I had a conversation with a very young student’s mother who had the frame of mind that he was responsible for himself.

I was calling to talk about some issues that I’d seen on his homework, and just about getting it completed. That’s a really important part of the learning, that independent practice. And she was very much of the mindset that I needed to have that conversation with him, not her. It was not her job for him to get that done.

It changed how I discussed things with him because it got a much deeper understanding of what he has to deal with outside of these four walls.

What part of your job is most difficult?

The hardest part is motivating students. There are some students who have a really long history of messaging that they’ve gotten from schools, of the kind of person and students they are. I try to reverse that. You plant a seed when you’re the one teacher who’s telling them something different, but sometimes you don’t get to see that seed bloom in one year.

What was the biggest misconception that you initially brought to teaching?
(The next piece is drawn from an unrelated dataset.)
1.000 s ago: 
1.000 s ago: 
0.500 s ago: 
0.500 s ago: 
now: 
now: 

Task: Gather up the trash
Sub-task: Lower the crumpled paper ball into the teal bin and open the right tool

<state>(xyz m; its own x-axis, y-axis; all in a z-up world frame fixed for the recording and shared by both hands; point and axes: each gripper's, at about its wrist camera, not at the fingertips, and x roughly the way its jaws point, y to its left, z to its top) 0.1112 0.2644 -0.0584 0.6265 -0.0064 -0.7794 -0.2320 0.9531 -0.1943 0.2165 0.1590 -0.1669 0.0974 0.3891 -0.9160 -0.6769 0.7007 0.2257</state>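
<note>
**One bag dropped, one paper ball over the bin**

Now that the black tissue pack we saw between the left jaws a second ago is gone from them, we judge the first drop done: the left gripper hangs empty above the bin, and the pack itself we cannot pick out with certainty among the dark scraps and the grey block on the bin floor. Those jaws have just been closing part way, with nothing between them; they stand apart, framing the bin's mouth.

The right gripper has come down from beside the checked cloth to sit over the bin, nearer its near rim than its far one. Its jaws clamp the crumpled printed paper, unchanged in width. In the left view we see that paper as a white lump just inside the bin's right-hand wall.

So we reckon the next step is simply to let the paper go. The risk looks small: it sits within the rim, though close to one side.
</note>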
That I was ready for it. I did a lot of pre-professional teaching things. In college, I went to New York for two summers and taught in a program called Breakthrough. I did student teaching. I did Teach for America. I was like, I’ve got to be ready for this, I’ve got so much more experience than most people do when they enter the profession.

I was not ready. There’s is nothing that will prepare you for day in and day out being responsible for your kids’ learning.

What are you reading for enjoyment?

“Children of Blood and Bone,” by Tomi Adeyemi. It’s possibly one of my favorite books of all time. As a millennial, I’m very into social media. I will typically lull myself to sleep on Instagram. And I’ve gotten back into Pokemon Go.

What’s the best advice you’ve received about teaching?

There are two. I can’t decide which I like better. The first would be, ‘don’t take anything personally.’ That really helped me understand that if I’m having a management issue with a kid, it may not have anything to do with me, that’s probably a kid who needs help. And that pairs up with assuming the best of my students. They came to class because they want to learn, and maybe something got in the way. I try to find their greatness, whether it’s math or otherwise. That’s a more human way to see students, and it opens them up to new things, like trying difficult mathematics.